■ Description of the task
Here is a listing; restate all of it exactly.

■ The data
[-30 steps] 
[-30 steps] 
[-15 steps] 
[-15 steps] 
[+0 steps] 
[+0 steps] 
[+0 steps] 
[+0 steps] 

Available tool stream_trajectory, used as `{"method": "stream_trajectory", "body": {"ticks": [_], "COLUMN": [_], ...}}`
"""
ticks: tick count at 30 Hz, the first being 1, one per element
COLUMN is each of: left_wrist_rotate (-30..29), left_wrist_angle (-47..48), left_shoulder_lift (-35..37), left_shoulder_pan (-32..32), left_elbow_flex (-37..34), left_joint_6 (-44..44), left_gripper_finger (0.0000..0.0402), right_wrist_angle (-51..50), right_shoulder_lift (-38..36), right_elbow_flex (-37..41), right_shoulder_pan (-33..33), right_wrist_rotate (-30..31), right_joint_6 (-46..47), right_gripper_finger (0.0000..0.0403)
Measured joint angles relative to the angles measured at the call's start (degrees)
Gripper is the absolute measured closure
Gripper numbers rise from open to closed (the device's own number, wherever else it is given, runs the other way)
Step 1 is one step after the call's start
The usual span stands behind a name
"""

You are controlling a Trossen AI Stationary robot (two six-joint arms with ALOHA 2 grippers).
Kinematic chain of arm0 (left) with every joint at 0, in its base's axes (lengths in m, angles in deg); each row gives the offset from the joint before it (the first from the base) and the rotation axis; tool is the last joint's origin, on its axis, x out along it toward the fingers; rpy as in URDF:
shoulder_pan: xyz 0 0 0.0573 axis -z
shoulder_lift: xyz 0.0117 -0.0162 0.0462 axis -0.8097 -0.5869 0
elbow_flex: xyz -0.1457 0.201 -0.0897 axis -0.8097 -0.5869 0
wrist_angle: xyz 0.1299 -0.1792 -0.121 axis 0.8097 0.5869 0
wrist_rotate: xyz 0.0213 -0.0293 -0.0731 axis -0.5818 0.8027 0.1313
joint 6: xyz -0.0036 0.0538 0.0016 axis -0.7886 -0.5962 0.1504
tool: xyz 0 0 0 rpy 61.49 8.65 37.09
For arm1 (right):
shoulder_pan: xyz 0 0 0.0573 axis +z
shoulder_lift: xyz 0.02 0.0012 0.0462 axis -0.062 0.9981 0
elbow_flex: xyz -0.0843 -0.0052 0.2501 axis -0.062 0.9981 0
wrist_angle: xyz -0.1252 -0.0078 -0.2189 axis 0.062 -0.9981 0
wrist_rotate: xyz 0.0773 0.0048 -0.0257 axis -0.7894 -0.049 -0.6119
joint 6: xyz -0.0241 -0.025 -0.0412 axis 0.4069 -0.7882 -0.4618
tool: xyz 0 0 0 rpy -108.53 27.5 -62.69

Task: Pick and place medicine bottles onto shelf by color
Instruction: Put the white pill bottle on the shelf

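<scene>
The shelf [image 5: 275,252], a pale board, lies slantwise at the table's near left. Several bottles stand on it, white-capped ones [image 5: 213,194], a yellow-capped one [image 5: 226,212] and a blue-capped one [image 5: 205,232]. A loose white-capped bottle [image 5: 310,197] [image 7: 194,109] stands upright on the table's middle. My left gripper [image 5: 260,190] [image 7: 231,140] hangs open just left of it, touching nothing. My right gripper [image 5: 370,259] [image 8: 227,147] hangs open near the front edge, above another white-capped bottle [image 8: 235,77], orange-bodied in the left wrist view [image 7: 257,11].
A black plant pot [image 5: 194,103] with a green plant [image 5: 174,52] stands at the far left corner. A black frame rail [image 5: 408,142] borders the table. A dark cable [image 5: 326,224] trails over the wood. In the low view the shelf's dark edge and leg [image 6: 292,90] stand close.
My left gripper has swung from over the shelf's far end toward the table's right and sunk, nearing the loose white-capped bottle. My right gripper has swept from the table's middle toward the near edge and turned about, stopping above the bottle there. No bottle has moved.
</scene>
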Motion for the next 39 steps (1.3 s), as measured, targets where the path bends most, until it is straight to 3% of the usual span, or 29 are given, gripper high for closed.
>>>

■ Solution for this problem
[-30 steps] 
[-30 steps] 
[-15 steps] 
[-15 steps] 
[+0 steps] 
[+0 steps] 
[+0 steps] 
[+0 steps] 

Available tool stream_trajectory, used as `{"method": "stream_trajectory", "body": {"ticks": [_], "COLUMN": [_], ...}}`
"""
ticks: tick count at 30 Hz, the first being 1, one per element
COLUMN is each of: left_wrist_rotate (-30..29), left_wrist_angle (-47..48), left_shoulder_lift (-35..37), left_shoulder_pan (-32..32), left_elbow_flex (-37..34), left_joint_6 (-44..44), left_gripper_finger (0.0000..0.0402), right_wrist_angle (-51..50), right_shoulder_lift (-38..36), right_elbow_flex (-37..41), right_shoulder_pan (-33..33), right_wrist_rotate (-30..31), right_joint_6 (-46..47), right_gripper_finger (0.0000..0.0403)
Measured joint angles relative to the angles measured at the call's start (degrees)
Gripper is the absolute measured closure
Gripper numbers rise from open to closed (the device's own number, wherever else it is given, runs the other way)
Step 1 is one step after the call's start
The usual span stands behind a name
"""

You are controlling a Trossen AI Stationary robot (two six-joint arms with ALOHA 2 grippers).
Kinematic chain of arm0 (left) with every joint at 0, in its base's axes (lengths in m, angles in deg); each row gives the offset from the joint before it (the first from the base) and the rotation axis; tool is the last joint's origin, on its axis, x out along it toward the fingers; rpy as in URDF:
shoulder_pan: xyz 0 0 0.0573 axis -z
shoulder_lift: xyz 0.0117 -0.0162 0.0462 axis -0.8097 -0.5869 0
elbow_flex: xyz -0.1457 0.201 -0.0897 axis -0.8097 -0.5869 0
wrist_angle: xyz 0.1299 -0.1792 -0.121 axis 0.8097 0.5869 0
wrist_rotate: xyz 0.0213 -0.0293 -0.0731 axis -0.5818 0.8027 0.1313
joint 6: xyz -0.0036 0.0538 0.0016 axis -0.7886 -0.5962 0.1504
tool: xyz 0 0 0 rpy 61.49 8.65 37.09
For arm1 (right):
shoulder_pan: xyz 0 0 0.0573 axis +z
shoulder_lift: xyz 0.02 0.0012 0.0462 axis -0.062 0.9981 0
elbow_flex: xyz -0.0843 -0.0052 0.2501 axis -0.062 0.9981 0
wrist_angle: xyz -0.1252 -0.0078 -0.2189 axis 0.062 -0.9981 0
wrist_rotate: xyz 0.0773 0.0048 -0.0257 axis -0.7894 -0.049 -0.6119
joint 6: xyz -0.0241 -0.025 -0.0412 axis 0.4069 -0.7882 -0.4618
tool: xyz 0 0 0 rpy -108.53 27.5 -62.69

Task: Pick and place medicine bottles onto shelf by color
Instruction: Put the white pill bottle on the shelf

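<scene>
The shelf [image 5: 275,252], a pale board, lies slantwise at the table's near left. Several bottles stand on it, white-capped ones [image 5: 213,194], a yellow-capped one [image 5: 226,212] and a blue-capped one [image 5: 205,232]. A loose white-capped bottle [image 5: 310,197] [image 7: 194,109] stands upright on the table's middle. My left gripper [image 5: 260,190] [image 7: 231,140] hangs open just left of it, touching nothing. My right gripper [image 5: 370,259] [image 8: 227,147] hangs open near the front edge, above another white-capped bottle [image 8: 235,77], orange-bodied in the left wrist view [image 7: 257,11].
A black plant pot [image 5: 194,103] with a green plant [image 5: 174,52] stands at the far left corner. A black frame rail [image 5: 408,142] borders the table. A dark cable [image 5: 326,224] trails over the wood. In the low view the shelf's dark edge and leg [image 6: 292,90] stand close.
My left gripper has swung from over the shelf's far end toward the table's right and sunk, nearing the loose white-capped bottle. My right gripper has swept from the table's middle toward the near edge and turned about, stopping above the bottle there. No bottle has moved.
</scene>
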Motion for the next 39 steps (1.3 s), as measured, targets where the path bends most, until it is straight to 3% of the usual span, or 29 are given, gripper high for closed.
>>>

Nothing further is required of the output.